*** Data provided ***
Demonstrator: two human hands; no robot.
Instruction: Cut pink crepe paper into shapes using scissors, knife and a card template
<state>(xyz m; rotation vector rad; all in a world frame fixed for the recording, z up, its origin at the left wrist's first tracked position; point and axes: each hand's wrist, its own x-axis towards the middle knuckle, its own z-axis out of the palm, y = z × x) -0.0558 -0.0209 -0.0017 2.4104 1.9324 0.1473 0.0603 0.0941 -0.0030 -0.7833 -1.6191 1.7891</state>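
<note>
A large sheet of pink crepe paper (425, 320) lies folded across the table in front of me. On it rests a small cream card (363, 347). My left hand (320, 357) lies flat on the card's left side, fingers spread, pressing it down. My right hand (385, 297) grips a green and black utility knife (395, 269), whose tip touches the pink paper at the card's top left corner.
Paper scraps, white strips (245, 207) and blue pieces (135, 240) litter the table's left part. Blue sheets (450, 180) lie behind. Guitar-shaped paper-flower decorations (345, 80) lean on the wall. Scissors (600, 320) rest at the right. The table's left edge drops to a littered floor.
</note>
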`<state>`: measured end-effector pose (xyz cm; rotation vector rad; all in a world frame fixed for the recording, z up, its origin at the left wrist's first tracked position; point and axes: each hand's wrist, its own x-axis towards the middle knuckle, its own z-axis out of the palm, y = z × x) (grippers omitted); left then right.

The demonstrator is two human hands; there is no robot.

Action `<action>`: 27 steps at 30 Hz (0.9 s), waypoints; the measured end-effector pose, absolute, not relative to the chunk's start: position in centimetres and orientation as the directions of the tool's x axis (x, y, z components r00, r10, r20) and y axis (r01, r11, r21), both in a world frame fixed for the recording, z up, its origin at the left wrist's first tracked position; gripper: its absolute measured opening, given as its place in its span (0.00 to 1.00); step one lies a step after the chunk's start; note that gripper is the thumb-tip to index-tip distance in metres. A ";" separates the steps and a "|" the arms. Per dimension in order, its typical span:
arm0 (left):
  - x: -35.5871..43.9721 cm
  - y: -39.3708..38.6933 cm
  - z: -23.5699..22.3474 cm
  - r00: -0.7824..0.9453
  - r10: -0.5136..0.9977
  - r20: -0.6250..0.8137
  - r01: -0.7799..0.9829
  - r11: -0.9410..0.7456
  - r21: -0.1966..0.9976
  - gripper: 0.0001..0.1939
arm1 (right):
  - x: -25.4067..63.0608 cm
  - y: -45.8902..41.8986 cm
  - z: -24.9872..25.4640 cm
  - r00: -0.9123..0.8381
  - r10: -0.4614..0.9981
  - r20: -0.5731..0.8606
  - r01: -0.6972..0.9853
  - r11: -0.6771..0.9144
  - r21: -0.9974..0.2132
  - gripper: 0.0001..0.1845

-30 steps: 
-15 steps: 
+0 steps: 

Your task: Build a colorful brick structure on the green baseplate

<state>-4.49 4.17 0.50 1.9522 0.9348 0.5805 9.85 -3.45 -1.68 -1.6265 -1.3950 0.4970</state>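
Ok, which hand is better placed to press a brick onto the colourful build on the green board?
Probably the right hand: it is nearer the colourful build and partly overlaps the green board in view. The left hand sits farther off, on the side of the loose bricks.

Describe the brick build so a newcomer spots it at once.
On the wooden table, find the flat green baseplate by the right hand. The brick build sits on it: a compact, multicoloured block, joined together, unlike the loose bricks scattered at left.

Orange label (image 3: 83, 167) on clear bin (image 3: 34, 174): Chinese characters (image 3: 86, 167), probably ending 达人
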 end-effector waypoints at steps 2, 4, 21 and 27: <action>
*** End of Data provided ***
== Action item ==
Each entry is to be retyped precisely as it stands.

== Exercise output ==
Demonstrator: two human hands; no robot.
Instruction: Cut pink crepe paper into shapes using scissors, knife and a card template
<state>(xyz m; rotation vector rad; all in a world frame fixed for the recording, z up, its origin at the left wrist's first tracked position; point and axes: each hand's wrist, its own x-axis towards the middle knuckle, its own z-axis out of the palm, y = z × x) -0.0558 -0.0209 -0.0017 2.4104 1.9324 0.1473 0.0603 0.0941 -0.0030 -0.7833 -1.6191 1.7891</state>
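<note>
A large sheet of pink crepe paper (425, 320) lies folded across the table in front of me. On it rests a small cream card (363, 347). My left hand (320, 357) lies flat on the card's left side, fingers spread, pressing it down. My right hand (385, 297) grips a green and black utility knife (395, 269), whose tip touches the pink paper at the card's top left corner.
Paper scraps, white strips (245, 207) and blue pieces (135, 240) litter the table's left part. Blue sheets (450, 180) lie behind. Guitar-shaped paper-flower decorations (345, 80) lean on the wall. Scissors (600, 320) rest at the right. The table's left edge drops to a littered floor.
</note>
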`<state>`: measured end-effector pose (xyz cm; rotation vector rad; all in a world frame fixed for the recording, z up, its origin at the left wrist's first tracked position; point and axes: each hand's wrist, its own x-axis towards the middle knuckle, its own z-axis out of the palm, y = z × x) (grippers omitted); left then right.

The demonstrator is two human hands; there is no robot.

Action `<action>`: 27 steps at 30 Hz (0.9 s), waypoints; the measured end-effector pose, absolute, not relative to the chunk's start: position in centimetres and orientation as the directions of the tool's x axis (x, y, z components r00, r10, r20) and y axis (r01, r11, r21), both in a world frame fixed for the recording, z up, its origin at the left wrist's first tracked position; gripper: its absolute measured opening, given as its place in its span (0.00 to 1.00); step one lies a step after the chunk's start; note that gripper is the thumb-tip to index-tip distance in metres. A ";" separates the steps and a "|" the arms. Per dimension in order, its typical span:
arm0 (left):
  - x: -35.5871..43.9721 cm
  - y: -39.3708..38.6933 cm
  - z: -23.5699..22.3474 cm
  - r00: -0.7824..0.9453
  - r10: -0.5136..0.9977
  - r20: -0.6250..0.8137
  - r01: -0.7799..0.9829
  - r11: -0.9410..0.7456
  - r21: -0.1966..0.9976
  - gripper: 0.0001..0.1939
arm1 (right):
  - x: -25.4067..63.0608 cm
  - y: -45.8902..41.8986 cm
  - z: -24.9872..25.4640 cm
  - r00: -0.9123..0.8381
  - r10: -0.4614..0.9981
  - r20: -0.5731..0.8606
  - r01: -0.6972..0.9853
  - r11: -0.6771..0.9144
  - r21: -0.9974..0.2132
  - gripper: 0.0001..0.1845

-30 steps: 
-15 steps: 
+0 steps: 

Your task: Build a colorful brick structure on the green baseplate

<state>-4.49 4.17 0.50 1.9522 0.9348 0.5805 9.85 -3.45 -1.68 -1.6265 -1.3950 0.4970</state>
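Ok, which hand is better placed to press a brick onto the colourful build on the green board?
Probably the right hand: it is nearer the colourful build and partly overlaps the green board in view. The left hand sits farther off, on the side of the loose bricks.

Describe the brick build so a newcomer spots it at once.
On the wooden table, find the flat green baseplate by the right hand. The brick build sits on it: a compact, multicoloured block, joined together, unlike the loose bricks scattered at left.

Orange label (image 3: 83, 167) on clear bin (image 3: 34, 174): Chinese characters (image 3: 86, 167), probably ending 达人
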 end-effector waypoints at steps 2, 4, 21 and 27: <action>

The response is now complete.